Нахмурив брови, претор взял в руки восковую табличку.
– Спасибо, госпожа, что сообщила мне об этом мошенничестве. Обещаю, я сделаю все для того, чтобы поймать вора за руку, и тотчас отстраню его от работы.
– Разве это я тебя просила делать? – Плотина задумчиво подняла глаза к потолку. Карниз в углу перерезала трещина – ну почему управляющий ее не заштукатурил? Неужели императрица Рима должна лично заниматься такими вещами? – Средства на форум выделяются щедрые. Так что в небольших утечках ничего страшного нет. Я готова закрыть на их глаза. При условии, что ты готов поделиться со мной. Предлагаю поделить эти суммы пополам.
Претор с минуту молчал, затем поднялся с места и отвесил поклон.
– Давайте будем считать, что я не слышал этих слов, – произнес он. – А с вором я разберусь так, как сочту нужным. Я не позволю, чтобы на вверенном мне строительстве расхищались выделенные самим императором деньги.
– О боги, – вздохнула Плотина, когда он, возмущенно топая, вышел за дверь. Как много, однако, в Риме непорядочных людей! Правда, обычно они как за спасительную соломинку хватались за предложение императрицы. Ничего, ухабы и рытвины бывают на любой, даже самой гладкой дороге. Плотина аккуратно перечеркнула на табличке имя Гнея Авида. Пожалуй, ему подойдет какой-нибудь другой пост, где-нибудь в провинции. Там, где жарко и где легко подцепить любую болезнь. Зато его преемник наверняка окажется более сговорчивым.

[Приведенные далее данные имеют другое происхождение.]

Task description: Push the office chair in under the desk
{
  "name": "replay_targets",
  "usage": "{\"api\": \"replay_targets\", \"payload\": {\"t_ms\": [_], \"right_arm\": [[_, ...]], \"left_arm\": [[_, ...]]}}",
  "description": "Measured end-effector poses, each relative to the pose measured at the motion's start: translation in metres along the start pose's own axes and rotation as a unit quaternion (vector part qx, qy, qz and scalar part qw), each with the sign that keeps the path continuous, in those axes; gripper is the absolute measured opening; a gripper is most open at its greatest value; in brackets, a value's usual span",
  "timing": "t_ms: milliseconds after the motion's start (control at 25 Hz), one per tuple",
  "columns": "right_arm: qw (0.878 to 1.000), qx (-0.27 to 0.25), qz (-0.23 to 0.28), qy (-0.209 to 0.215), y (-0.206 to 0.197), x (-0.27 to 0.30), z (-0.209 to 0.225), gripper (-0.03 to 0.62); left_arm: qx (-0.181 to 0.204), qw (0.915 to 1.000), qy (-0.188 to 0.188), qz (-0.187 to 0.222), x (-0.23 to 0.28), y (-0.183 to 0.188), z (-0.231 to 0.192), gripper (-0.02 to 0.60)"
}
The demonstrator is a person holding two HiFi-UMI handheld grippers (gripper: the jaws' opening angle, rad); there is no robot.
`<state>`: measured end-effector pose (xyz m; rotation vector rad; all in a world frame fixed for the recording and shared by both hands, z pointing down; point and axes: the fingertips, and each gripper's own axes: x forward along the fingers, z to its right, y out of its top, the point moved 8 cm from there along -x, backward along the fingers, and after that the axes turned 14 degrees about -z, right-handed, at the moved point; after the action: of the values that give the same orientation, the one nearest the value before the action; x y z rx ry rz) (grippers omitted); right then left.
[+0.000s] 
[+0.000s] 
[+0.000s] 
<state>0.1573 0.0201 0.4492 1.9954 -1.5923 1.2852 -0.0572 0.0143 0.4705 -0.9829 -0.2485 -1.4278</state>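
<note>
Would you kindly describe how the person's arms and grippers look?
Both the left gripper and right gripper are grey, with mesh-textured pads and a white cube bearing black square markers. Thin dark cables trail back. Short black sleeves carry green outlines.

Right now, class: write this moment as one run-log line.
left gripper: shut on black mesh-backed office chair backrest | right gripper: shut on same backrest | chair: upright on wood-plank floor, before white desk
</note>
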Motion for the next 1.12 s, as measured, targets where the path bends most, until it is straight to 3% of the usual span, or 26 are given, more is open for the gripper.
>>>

– Мне казалось, что как только дорогой Публий станет консулом, я могу с чистой совестью уйти на покой, – сказала Плотина своему отражению в зеркале. – Но это оказалось только началом.
Сколько же еще понадобится средств, чтобы обеспечить ему тот пост, какой она прочила ему для Парфянской кампании! Она помнила о нем, когда сослала несговорчивого претора в Африку, тем более что предлог нашелся. Нет конечно, к чему лишний раз думать о неприятном? О том, что кто-то отправился в изгнание, умер на чужбине, заболел, разорился? Самое главное – долг, напомнила себе Плотина. И пусть кто-то станет утверждать о том, что она-де вмешивается не в свои дела, например, та же императрица Марцелла – все, что она делает, она делает во славу Рима.
Изгнать второго неугодного ей претора оказалось гораздо проще. Третьего она изгонит, даже не моргнув глазом.